START PROVIDED DATA
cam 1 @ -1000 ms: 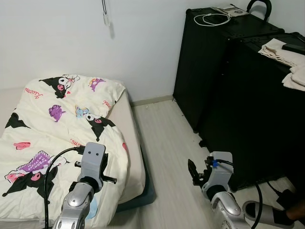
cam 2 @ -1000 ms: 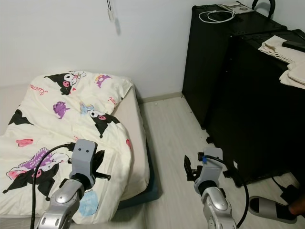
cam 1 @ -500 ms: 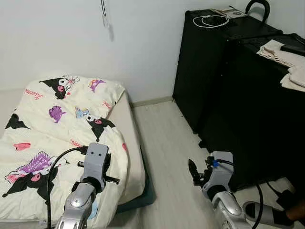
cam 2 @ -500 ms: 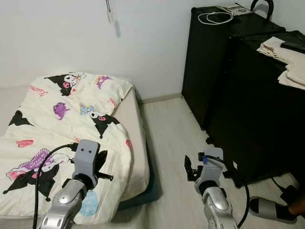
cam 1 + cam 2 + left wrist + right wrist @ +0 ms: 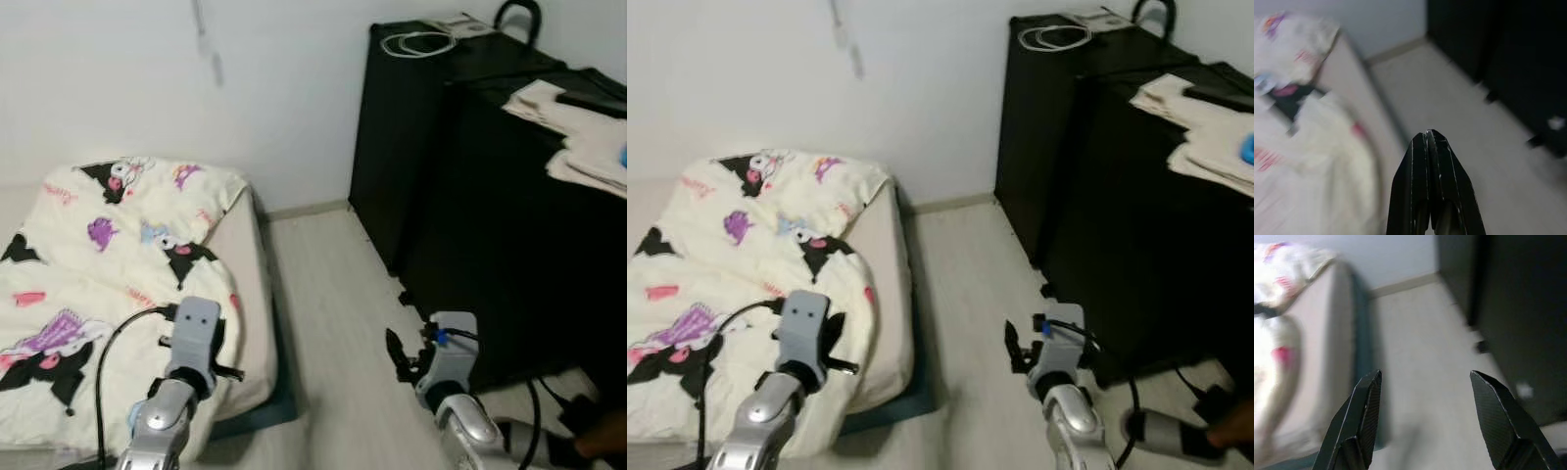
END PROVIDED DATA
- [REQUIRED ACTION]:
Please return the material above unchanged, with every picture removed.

- [RESPONSE BELOW]:
cam 1 @ -1000 ms: 
cam 2 @ -1000 ms: 
cam 1 @ -500 ms: 
cam 2 @ -500 ms: 
cam 1 + cam 2 + left wrist + right wrist @ +0 ms: 

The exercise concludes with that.